Al Espíritu Santo
de un cementerio abandonado
en Valle SalinasInconmensurable bruma; el desierto valle esparce dorados lechos de ríos como en otros tiempos. Se alzan árboles afinados por la distancia, y detrás de los árboles, las colinas, una pura línea de polvo y sombra, ofrecen su testimonio a nuestra voluntad: nosotros podemos y debemos verlas; allí están, calmas en el engaño. El sol del mediodía devuelve la mente a su lugar verdadero: seca hierba y arena; no encontramos ninguna visión que nos distraiga. Abajo, en el ardor estival, con los nombres de viejas tumbas, se agrupan piedras aquí y allá, sin sentido, y debajo, de igual modo, están los huesos: reliquias de hombres solitarios, brutales y sin meta, irregulares en su vida como ahora.
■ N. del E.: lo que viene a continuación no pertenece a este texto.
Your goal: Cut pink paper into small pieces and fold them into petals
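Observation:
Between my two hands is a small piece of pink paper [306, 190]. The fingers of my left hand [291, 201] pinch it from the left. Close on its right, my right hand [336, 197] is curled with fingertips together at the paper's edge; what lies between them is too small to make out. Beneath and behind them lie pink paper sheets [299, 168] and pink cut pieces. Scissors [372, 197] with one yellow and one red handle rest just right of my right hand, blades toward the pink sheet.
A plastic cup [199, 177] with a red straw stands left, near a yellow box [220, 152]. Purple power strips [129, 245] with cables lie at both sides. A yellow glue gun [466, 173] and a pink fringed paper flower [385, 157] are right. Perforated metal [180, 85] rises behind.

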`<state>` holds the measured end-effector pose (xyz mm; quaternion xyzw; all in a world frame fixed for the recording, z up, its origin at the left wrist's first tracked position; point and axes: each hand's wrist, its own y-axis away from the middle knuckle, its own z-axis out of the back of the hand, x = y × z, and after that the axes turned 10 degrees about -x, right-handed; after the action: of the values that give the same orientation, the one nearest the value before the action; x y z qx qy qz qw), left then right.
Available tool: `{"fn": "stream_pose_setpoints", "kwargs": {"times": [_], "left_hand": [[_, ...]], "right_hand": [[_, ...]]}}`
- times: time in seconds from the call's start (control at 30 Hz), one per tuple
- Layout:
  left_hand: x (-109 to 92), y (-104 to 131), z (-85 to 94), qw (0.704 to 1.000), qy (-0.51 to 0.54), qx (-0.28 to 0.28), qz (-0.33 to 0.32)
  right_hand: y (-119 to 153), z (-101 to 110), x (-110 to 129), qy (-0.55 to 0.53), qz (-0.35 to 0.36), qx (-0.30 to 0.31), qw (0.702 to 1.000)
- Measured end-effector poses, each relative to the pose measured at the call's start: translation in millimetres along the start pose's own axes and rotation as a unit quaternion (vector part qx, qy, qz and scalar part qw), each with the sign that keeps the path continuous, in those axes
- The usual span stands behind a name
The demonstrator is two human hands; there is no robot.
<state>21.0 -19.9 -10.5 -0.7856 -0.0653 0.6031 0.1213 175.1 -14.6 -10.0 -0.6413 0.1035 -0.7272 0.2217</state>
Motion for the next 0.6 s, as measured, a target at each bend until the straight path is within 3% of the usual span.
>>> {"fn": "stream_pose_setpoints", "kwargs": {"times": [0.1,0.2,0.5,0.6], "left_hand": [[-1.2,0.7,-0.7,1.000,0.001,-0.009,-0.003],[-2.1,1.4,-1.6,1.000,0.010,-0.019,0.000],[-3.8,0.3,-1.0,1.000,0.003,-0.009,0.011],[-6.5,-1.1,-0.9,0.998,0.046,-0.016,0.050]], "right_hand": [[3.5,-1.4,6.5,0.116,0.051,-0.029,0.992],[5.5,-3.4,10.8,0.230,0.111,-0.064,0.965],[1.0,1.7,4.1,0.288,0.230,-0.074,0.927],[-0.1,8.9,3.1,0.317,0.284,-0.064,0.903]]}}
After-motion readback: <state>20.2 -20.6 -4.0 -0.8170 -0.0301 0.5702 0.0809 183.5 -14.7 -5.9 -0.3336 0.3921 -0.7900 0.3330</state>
Estos son tus hijos caídos; tú, a quien trato de alcanzar, tú, a quien el ojo esquiva rápido, tú, que eludes mi palabra. Sin embargo, cuando me aparto de los sentidos y te sigo con el pensamiento, entonces te encuentro, intenso, y te conozco como debo. Pero tú sólo eres espíritu, y yo, ay, como puro espíritu estoy encadenado a la carne y a los huesos, y la carne y los huesos están encadenados a la tierra. Estos no tuvieron un pensamiento; a lo más una oscura fe, y la tierra que los cegaba. ¿Dónde está el espectro que los perturbaba? ¿Había un nuevo nacimiento? Sólo una certeza, fuera de tu ojo incorpóreo, fuera del árbol espectral, puedo distinguir: estos hombres mueren. Todo este temblor del tiempo, aunque eluda mi sentido sin saber hacia qué herencia, parece caer silencioso, sin posibilidad de despertar, en la nada.